▶ [Assignment]:
What is the number of lines in the following data that contain "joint"? Answer with the number alone.

▶ [Data segment]:
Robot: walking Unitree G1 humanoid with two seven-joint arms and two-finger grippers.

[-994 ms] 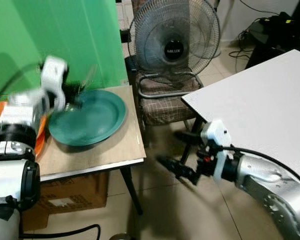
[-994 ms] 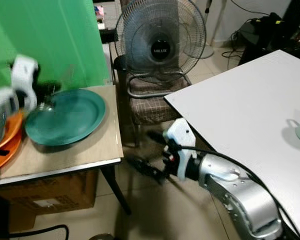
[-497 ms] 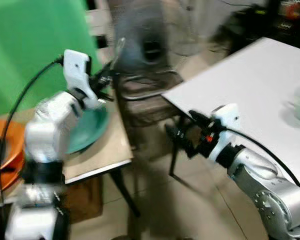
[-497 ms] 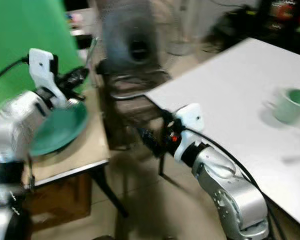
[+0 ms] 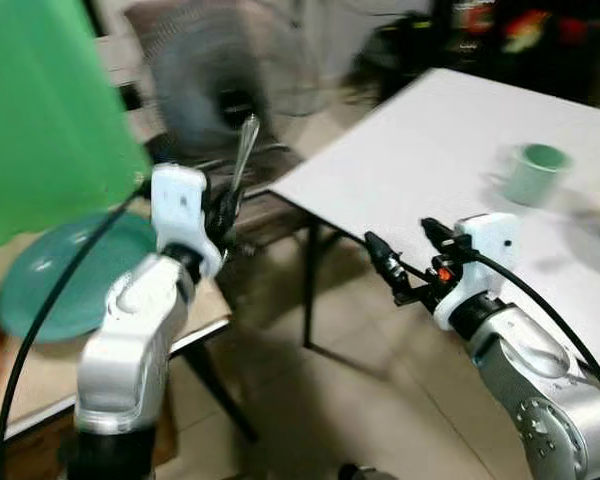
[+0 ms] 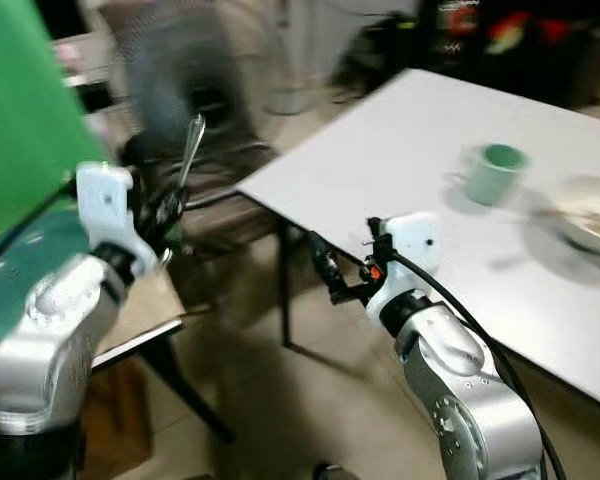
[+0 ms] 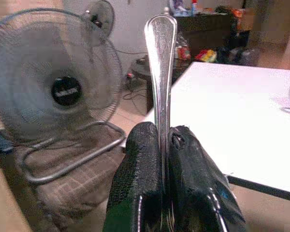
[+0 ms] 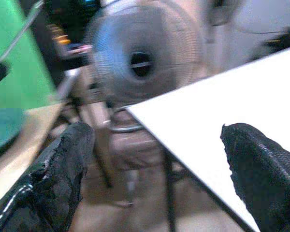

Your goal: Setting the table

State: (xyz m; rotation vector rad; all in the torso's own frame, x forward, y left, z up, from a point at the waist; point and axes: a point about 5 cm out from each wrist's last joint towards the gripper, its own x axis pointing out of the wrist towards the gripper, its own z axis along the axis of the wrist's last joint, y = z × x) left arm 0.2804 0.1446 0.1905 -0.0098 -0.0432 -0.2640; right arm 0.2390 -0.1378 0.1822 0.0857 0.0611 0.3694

▶ [Task response]:
2